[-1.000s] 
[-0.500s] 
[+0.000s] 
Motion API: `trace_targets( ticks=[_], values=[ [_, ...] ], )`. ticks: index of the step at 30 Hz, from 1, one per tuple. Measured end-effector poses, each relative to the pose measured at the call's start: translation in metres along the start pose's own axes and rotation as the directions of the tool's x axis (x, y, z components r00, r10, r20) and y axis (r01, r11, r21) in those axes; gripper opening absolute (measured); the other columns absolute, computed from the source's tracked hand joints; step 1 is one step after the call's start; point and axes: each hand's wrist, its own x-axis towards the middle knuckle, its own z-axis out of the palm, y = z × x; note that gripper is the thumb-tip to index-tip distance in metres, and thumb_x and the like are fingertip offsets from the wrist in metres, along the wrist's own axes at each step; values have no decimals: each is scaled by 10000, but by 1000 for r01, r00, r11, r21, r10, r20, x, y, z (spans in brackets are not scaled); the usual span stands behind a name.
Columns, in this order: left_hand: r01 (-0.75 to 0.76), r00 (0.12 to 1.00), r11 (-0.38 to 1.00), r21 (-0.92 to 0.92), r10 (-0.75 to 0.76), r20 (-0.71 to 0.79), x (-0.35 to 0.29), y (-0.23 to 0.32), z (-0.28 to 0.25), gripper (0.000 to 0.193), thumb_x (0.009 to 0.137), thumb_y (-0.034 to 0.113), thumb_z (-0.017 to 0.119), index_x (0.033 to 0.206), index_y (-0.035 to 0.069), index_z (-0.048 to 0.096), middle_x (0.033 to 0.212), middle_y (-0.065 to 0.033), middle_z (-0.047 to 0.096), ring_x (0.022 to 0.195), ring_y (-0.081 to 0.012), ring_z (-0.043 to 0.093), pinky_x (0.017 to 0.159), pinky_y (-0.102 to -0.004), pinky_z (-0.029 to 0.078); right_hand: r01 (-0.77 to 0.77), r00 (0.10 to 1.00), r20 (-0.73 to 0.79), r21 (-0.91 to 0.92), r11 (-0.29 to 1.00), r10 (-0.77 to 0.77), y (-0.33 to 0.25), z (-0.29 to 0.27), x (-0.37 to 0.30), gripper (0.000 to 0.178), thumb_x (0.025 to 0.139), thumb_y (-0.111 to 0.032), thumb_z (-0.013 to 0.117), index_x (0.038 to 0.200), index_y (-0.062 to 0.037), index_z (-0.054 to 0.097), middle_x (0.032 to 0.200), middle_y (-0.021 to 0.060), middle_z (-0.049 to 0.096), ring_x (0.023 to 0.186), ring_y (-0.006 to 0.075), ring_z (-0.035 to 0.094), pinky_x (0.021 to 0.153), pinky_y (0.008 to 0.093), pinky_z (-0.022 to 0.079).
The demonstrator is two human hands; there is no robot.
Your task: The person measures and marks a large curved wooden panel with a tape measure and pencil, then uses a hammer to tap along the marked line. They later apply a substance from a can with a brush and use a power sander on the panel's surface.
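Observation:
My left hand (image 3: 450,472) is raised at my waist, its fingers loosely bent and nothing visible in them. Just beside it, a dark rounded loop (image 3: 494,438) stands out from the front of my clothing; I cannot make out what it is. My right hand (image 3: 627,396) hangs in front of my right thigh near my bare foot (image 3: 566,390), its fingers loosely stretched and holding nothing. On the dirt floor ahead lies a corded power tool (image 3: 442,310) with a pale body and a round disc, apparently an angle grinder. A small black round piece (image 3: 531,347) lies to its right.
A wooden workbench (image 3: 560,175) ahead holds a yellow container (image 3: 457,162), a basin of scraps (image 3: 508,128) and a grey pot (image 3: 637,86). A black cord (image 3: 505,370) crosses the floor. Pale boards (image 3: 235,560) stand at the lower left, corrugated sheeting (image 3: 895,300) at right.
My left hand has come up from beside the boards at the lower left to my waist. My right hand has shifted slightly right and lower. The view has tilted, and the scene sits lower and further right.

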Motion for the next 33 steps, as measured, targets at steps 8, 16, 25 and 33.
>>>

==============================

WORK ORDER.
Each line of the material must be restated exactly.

RESPONSE BOX.
[-1.000s] 
[-0.500s] 
[+0.000s] 
Motion API: `trace_targets( ticks=[_], values=[ [_, ...] ], )`. ticks: index of the step at 30 Hz, from 1, one per tuple. Measured end-effector poses, each relative to the pose measured at the call's start: translation in metres along the start pose's own axes and rotation as the directions of the tool's x axis (x, y, z components r00, r10, r20) and y axis (r01, r11, r21) in those axes; gripper opening absolute (measured); the other columns absolute, computed from the source's tracked hand joints; step 1 is one step after the call's start; point and axes: each hand's wrist, its own x-axis towards the middle knuckle, its own z-axis out of the palm, y = z × x; note that gripper is the thumb-tip to index-tip distance in metres, and thumb_x and the like are fingertip offsets from the wrist in metres, along the wrist's own axes at each step; values have no decimals: each is scaled by 10000, but by 1000 for r01, r00, r11, r21, r10, r20, x, y, z (spans in brackets are not scaled); the usual span stands behind a name.
Columns, in this order: left_hand: r01 (-0.75 to 0.76), r00 (0.12 to 1.00), r11 (-0.38 to 1.00), r21 (-0.92 to 0.92), r10 (-0.75 to 0.76), r20 (-0.71 to 0.79), x (-0.35 to 0.29), y (-0.23 to 0.32), z (-0.28 to 0.25), gripper (0.000 to 0.193), thumb_x (0.009 to 0.137), thumb_y (-0.034 to 0.113), thumb_z (-0.017 to 0.119), index_x (0.033 to 0.206), index_y (-0.035 to 0.069), index_z (-0.048 to 0.096), middle_x (0.033 to 0.212), middle_y (-0.065 to 0.033), middle_z (-0.047 to 0.096), ring_x (0.022 to 0.195), ring_y (-0.081 to 0.012), ring_z (-0.043 to 0.093), pinky_x (0.017 to 0.159), pinky_y (-0.102 to -0.004), pinky_z (-0.029 to 0.078); right_hand: r01 (-0.77 to 0.77), r00 (0.10 to 1.00), r20 (-0.73 to 0.79), r21 (-0.91 to 0.92), r11 (-0.29 to 1.00), r10 (-0.77 to 0.77), y (-0.33 to 0.25), z (-0.29 to 0.27), x (-0.37 to 0.30), gripper (0.000 to 0.178), thumb_x (0.025 to 0.139), thumb_y (-0.111 to 0.032), thumb_z (-0.013 to 0.117), index_x (0.038 to 0.200), index_y (-0.062 to 0.037), index_z (-0.054 to 0.097), middle_x (0.032 to 0.200), middle_y (-0.021 to 0.060), middle_z (-0.049 to 0.096), ring_x (0.023 to 0.186), ring_y (-0.006 to 0.075), ring_z (-0.035 to 0.094), pinky_x (0.021 to 0.153), pinky_y (0.008 to 0.093), pinky_z (-0.022 to 0.079).
The demonstrator is two human hands; there is no robot.
Your task: The person measures and marks a large curved wooden panel with a tape measure and pencil, then uses a hammer to tap along the marked line. They later apply a substance from a can with a brush and use a power sander on the panel's surface.
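Observation:
My left hand (image 3: 450,472) is raised at my waist, its fingers loosely bent and nothing visible in them. Just beside it, a dark rounded loop (image 3: 494,438) stands out from the front of my clothing; I cannot make out what it is. My right hand (image 3: 627,396) hangs in front of my right thigh near my bare foot (image 3: 566,390), its fingers loosely stretched and holding nothing. On the dirt floor ahead lies a corded power tool (image 3: 442,310) with a pale body and a round disc, apparently an angle grinder. A small black round piece (image 3: 531,347) lies to its right.
A wooden workbench (image 3: 560,175) ahead holds a yellow container (image 3: 457,162), a basin of scraps (image 3: 508,128) and a grey pot (image 3: 637,86). A black cord (image 3: 505,370) crosses the floor. Pale boards (image 3: 235,560) stand at the lower left, corrugated sheeting (image 3: 895,300) at right.
My left hand has come up from beside the boards at the lower left to my waist. My right hand has shifted slightly right and lower. The view has tilted, and the scene sits lower and further right.
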
Motion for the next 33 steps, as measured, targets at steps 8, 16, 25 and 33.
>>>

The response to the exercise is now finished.